About this exercise: Each line of the records is to be copied verbatim.

Data:
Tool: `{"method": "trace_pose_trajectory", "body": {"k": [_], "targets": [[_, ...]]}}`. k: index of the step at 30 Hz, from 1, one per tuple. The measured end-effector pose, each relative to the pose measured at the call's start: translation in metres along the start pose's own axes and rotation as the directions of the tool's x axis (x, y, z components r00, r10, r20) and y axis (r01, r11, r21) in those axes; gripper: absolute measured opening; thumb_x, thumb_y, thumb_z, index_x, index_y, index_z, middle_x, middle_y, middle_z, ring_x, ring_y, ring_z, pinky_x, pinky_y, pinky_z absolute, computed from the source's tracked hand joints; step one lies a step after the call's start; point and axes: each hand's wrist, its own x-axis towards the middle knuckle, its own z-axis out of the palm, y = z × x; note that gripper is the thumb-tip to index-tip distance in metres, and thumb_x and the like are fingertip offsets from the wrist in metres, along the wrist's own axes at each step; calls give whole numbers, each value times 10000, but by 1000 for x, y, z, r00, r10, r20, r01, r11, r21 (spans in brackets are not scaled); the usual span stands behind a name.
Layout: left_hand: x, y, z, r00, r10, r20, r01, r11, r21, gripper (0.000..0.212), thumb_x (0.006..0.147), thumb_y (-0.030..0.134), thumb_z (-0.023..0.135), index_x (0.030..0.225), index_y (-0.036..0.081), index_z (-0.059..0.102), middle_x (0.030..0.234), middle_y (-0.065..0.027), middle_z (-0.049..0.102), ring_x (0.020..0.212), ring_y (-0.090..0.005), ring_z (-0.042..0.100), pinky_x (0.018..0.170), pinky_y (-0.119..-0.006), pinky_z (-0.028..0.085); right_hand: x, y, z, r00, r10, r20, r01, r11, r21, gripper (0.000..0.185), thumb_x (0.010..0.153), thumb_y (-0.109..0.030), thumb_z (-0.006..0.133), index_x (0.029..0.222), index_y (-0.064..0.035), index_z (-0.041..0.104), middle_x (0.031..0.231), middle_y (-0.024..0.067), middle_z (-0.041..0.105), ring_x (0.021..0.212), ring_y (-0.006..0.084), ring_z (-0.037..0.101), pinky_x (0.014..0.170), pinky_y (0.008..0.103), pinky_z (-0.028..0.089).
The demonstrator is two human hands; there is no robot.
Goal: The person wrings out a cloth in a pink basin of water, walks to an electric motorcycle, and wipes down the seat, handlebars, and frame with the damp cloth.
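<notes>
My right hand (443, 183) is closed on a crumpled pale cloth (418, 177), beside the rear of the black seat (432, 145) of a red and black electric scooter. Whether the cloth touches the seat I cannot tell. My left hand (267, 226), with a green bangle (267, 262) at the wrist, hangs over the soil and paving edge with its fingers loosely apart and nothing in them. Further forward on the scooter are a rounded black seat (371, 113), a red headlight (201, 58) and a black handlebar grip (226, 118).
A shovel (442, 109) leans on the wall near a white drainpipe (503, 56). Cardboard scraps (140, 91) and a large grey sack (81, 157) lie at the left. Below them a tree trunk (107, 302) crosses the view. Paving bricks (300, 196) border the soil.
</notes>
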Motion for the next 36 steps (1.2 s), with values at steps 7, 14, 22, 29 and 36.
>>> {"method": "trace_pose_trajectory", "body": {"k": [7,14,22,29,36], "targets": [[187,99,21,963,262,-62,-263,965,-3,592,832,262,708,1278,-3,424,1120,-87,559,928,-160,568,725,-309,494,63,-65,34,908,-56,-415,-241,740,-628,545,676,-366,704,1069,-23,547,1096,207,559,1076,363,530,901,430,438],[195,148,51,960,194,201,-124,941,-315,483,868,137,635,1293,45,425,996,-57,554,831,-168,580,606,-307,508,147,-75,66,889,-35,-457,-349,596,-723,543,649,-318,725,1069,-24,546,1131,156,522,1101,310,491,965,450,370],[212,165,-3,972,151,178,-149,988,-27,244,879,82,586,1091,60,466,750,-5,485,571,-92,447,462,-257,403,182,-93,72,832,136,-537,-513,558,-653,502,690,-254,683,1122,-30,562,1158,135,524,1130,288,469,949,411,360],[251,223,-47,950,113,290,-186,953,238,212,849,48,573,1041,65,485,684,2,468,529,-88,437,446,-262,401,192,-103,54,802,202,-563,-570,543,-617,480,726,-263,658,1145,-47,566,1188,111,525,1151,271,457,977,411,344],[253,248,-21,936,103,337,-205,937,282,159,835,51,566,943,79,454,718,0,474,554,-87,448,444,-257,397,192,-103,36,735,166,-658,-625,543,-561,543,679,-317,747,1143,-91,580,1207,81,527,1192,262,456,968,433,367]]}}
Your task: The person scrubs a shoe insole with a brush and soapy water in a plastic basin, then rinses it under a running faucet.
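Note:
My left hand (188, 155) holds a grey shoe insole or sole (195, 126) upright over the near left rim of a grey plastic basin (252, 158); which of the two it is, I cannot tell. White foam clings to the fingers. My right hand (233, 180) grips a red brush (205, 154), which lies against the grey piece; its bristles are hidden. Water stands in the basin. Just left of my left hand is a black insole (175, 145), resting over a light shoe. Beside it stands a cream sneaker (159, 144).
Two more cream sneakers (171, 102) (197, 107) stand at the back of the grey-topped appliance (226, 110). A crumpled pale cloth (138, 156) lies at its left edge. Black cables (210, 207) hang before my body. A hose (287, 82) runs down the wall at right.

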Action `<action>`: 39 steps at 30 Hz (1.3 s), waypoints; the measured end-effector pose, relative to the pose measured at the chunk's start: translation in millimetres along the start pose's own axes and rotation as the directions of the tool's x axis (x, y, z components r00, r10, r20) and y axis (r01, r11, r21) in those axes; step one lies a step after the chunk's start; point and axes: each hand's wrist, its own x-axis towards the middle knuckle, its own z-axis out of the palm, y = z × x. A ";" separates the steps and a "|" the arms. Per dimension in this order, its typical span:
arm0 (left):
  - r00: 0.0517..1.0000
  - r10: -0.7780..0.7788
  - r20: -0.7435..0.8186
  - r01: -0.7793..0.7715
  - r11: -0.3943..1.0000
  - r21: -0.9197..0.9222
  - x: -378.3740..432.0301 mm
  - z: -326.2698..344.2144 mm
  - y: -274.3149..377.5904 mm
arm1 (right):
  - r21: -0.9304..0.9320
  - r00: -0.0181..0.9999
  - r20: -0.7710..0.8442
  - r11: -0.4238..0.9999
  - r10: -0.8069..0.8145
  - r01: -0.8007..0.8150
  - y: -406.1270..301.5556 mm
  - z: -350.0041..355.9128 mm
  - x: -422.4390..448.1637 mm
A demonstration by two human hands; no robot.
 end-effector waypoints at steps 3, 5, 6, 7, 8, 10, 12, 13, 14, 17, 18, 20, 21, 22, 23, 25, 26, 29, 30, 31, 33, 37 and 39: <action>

Task response:
Tool: `{"method": "trace_pose_trajectory", "body": {"k": [_], "targets": [[_, ...]]}}`. k: index of the step at 30 Hz, from 1, one per tuple. The measured end-effector pose, each relative to the pose measured at the call's start: translation in metres along the start pose's own axes and rotation as the directions of the tool's x axis (x, y, z components r00, r10, r20) and y axis (r01, r11, r21) in those axes; gripper: absolute measured opening; thumb_x, thumb_y, thumb_z, index_x, index_y, index_z, middle_x, middle_y, middle_z, ring_x, ring_y, ring_z, pinky_x, pinky_y, pinky_z absolute, computed from the source's tracked hand joints; step one lies a step after the call's start; point and axes: each hand's wrist, its own x-axis towards the middle knuckle, its own z-axis out of the palm, y = z × x; note that gripper is the thumb-tip to index-tip distance in metres, and thumb_x and the like are fingertip offsets from the wrist in metres, along the wrist's own axes at each step; calls give whole numbers, each value times 10000, but by 1000 for x, y, z, r00, r10, r20, r01, r11, r21 (spans in brackets are not scaled); the usual span stands behind a name.
Layout: left_hand: x, y, z, r00, r10, r20, r01, r11, r21, gripper (0.000..0.212), thumb_x (0.006..0.147), thumb_y (-0.030..0.134), thumb_z (-0.023..0.135), index_x (0.030..0.225), index_y (-0.036..0.081), index_z (-0.059..0.102), middle_x (0.030..0.234), middle_y (-0.065..0.027), middle_z (-0.049..0.102), ring_x (0.020..0.212), ring_y (-0.090..0.005), ring_z (-0.042..0.100), pinky_x (0.018..0.170), pinky_y (-0.119..-0.006), pinky_z (-0.028..0.085); right_hand: x, y, z, r00, r10, r20, r01, r11, r21, gripper (0.000..0.185), thumb_x (0.010..0.153), thumb_y (-0.109..0.030), thumb_z (-0.006..0.133), index_x (0.029..0.222), index_y (-0.064..0.035), index_z (-0.041..0.104), middle_x (0.031..0.231), middle_y (-0.024..0.067), middle_z (-0.041..0.105), ring_x (0.021..0.212), ring_y (-0.006..0.084), ring_z (-0.037..0.101), pinky_x (0.014..0.170), pinky_y (0.008..0.103), pinky_z (-0.028..0.089).
The demonstrator is two human hands; there is no robot.
Goal: The person wrings out a cloth in a pink basin of water, walks to an electric motorcycle, and wipes down the seat, handlebars, and frame with the damp cloth.
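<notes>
My right hand (443, 183) is closed on a crumpled pale cloth (418, 177), beside the rear of the black seat (432, 145) of a red and black electric scooter. Whether the cloth touches the seat I cannot tell. My left hand (267, 226), with a green bangle (267, 262) at the wrist, hangs over the soil and paving edge with its fingers loosely apart and nothing in them. Further forward on the scooter are a rounded black seat (371, 113), a red headlight (201, 58) and a black handlebar grip (226, 118).
A shovel (442, 109) leans on the wall near a white drainpipe (503, 56). Cardboard scraps (140, 91) and a large grey sack (81, 157) lie at the left. Below them a tree trunk (107, 302) crosses the view. Paving bricks (300, 196) border the soil.
</notes>
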Motion for the next 36 steps (1.2 s), with values at steps 7, 14, 22, 29 and 36.
>>> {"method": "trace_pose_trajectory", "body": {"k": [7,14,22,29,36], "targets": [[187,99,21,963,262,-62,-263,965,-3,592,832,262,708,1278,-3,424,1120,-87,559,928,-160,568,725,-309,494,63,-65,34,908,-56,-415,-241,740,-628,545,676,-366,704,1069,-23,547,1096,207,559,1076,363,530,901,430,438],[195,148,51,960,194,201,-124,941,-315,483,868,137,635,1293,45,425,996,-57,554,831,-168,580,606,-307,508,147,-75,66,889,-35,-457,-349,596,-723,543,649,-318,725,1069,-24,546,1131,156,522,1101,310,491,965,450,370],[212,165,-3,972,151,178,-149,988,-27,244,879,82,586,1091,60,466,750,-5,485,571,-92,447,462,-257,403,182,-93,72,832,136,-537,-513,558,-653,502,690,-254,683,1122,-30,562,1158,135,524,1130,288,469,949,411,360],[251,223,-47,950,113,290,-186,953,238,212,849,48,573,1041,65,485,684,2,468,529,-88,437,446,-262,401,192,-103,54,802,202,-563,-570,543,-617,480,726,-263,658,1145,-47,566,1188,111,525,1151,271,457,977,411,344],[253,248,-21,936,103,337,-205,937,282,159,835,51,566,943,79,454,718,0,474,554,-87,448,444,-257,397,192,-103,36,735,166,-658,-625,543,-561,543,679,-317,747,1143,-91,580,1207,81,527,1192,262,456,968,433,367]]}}
Your task: The person scrubs a shoe insole with a brush and soapy water in a plastic basin, then rinses it under a running faucet.
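Note:
My left hand (188, 155) holds a grey shoe insole or sole (195, 126) upright over the near left rim of a grey plastic basin (252, 158); which of the two it is, I cannot tell. White foam clings to the fingers. My right hand (233, 180) grips a red brush (205, 154), which lies against the grey piece; its bristles are hidden. Water stands in the basin. Just left of my left hand is a black insole (175, 145), resting over a light shoe. Beside it stands a cream sneaker (159, 144).
Two more cream sneakers (171, 102) (197, 107) stand at the back of the grey-topped appliance (226, 110). A crumpled pale cloth (138, 156) lies at its left edge. Black cables (210, 207) hang before my body. A hose (287, 82) runs down the wall at right.
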
Action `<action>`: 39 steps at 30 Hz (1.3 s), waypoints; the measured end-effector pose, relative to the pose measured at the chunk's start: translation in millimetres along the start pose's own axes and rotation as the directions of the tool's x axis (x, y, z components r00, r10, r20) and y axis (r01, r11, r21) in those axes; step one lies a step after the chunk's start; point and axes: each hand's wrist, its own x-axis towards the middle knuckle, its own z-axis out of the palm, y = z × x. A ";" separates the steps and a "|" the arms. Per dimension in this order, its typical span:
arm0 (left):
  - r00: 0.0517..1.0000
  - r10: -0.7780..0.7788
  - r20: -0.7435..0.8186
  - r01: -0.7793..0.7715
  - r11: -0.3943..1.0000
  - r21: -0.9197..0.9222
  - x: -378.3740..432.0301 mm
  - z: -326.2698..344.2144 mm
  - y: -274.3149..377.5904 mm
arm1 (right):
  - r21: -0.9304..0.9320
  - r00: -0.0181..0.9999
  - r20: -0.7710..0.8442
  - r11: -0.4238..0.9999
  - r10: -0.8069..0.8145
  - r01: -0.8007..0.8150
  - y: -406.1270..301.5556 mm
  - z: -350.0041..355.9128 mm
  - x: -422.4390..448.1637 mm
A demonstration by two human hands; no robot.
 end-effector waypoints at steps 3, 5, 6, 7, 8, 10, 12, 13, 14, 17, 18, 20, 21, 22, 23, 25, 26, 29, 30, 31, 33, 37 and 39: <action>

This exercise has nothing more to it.